The International Labor Organization (ILO)

Sekitar 800 juta penyandang disabilitas berada dalam usia kerja, dan banyak dari mereka menghadapi hambatan yang signifikan terhadap kesempatan yang sama di dunia kerja, mulai dari hambatan sikap dan fisik hingga informasi (International Labour Organization, 2015). Akibatnya, hak penyandang disabilitas atas pekerjaan dan pekerjaan sering diabaikan. Penyandang disabilitas mengalami tingkat pengangguran yang lebih tinggi, ketidakaktifan ekonomi dan kurangnya perlindungan sosial dibandingkan dengan mereka yang bukan penyandang disabilitas.

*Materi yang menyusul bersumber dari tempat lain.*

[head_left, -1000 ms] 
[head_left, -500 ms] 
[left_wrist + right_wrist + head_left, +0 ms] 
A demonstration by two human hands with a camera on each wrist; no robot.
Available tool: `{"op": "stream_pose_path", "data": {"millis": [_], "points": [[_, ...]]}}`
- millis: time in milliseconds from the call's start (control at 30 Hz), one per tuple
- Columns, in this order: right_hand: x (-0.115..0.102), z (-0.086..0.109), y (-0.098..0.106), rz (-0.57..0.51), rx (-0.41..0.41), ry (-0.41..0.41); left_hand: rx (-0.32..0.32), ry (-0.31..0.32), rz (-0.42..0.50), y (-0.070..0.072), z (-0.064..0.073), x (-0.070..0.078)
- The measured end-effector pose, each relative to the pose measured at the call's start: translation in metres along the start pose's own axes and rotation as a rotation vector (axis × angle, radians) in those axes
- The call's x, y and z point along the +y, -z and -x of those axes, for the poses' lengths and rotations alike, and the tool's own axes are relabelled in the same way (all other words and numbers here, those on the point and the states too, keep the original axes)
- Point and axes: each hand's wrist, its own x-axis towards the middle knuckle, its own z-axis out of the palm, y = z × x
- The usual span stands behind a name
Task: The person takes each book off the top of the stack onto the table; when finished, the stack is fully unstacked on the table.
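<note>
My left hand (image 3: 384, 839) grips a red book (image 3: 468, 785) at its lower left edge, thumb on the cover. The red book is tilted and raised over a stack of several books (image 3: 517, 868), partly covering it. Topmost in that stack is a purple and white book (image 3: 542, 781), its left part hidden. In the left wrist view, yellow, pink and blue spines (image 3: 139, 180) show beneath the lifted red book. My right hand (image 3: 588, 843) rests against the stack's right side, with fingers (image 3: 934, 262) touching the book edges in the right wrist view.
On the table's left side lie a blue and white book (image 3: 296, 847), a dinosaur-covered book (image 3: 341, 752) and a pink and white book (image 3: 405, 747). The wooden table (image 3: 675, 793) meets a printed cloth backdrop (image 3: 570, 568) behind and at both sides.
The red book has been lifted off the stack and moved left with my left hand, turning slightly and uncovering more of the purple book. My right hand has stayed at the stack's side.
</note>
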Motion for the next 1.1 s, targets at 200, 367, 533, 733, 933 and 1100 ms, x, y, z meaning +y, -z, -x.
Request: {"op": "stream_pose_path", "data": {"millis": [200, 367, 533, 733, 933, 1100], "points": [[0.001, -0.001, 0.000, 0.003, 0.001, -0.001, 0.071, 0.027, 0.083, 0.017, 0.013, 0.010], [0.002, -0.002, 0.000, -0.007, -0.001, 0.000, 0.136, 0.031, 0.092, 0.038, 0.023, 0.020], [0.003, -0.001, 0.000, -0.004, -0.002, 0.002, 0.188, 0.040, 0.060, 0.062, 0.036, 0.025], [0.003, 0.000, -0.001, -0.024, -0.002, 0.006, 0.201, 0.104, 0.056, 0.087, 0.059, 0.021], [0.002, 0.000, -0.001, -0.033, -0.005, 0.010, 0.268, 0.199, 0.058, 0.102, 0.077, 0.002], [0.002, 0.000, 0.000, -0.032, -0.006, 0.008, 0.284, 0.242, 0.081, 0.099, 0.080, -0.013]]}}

Diskriminasi kesempatan pekerjaan pada penyandang disabilitas juga turut terjadi di Indonesia. Alde Maulana dan Muhammad Baihaqi merupakan peserta penyandang disabilitas rekrutmen Calon Pegawai Negeri Sipil (CPNS) pada tahun 2019. Mereka telah dinyatakan lolos pada serangkaian tahap rekrutmen hingga akhir namun harus gagal karena alasan disabilitas yang mereka miliki. Rekrutmen CPNS yang seharusnya menjadi tolak ukur Pemerintah Indonesia terhadap lapangan pekerjaan termasuk penyandang disabilitas justru menunjukkan diskriminasi yang masih kental di negeri ini. Padahal Pemerintah Indonesia sebagai pemegang birokrasi sudah seharusnya memberikan jalan kepada para penyandang disabilitas agar dapat memiliki pekerjaan yang layak sebagaimana masyarakat umumnya. Di Indonesia sendiri menurut Ida Fauziah, Menteri Ketenagakerjaan Indonesia menyebutkan hingga saat ini jumlah penyandang disabilitas di Indonesia yang bekerja belum mencapai angka 1% dari total keseluruhan penyandang disabilitas di Indonesia (Tirta, 2022). Hal ini menjadikan adanya suatu urgensi akan perlunya suatu kebijakan yang mengatur terkait permasalahan tersebut sebagaimana cita-cita dan tujuan negara Indonesia yang telah dicantumkan pada Pembukaan UUD Republik Indonesia 1945.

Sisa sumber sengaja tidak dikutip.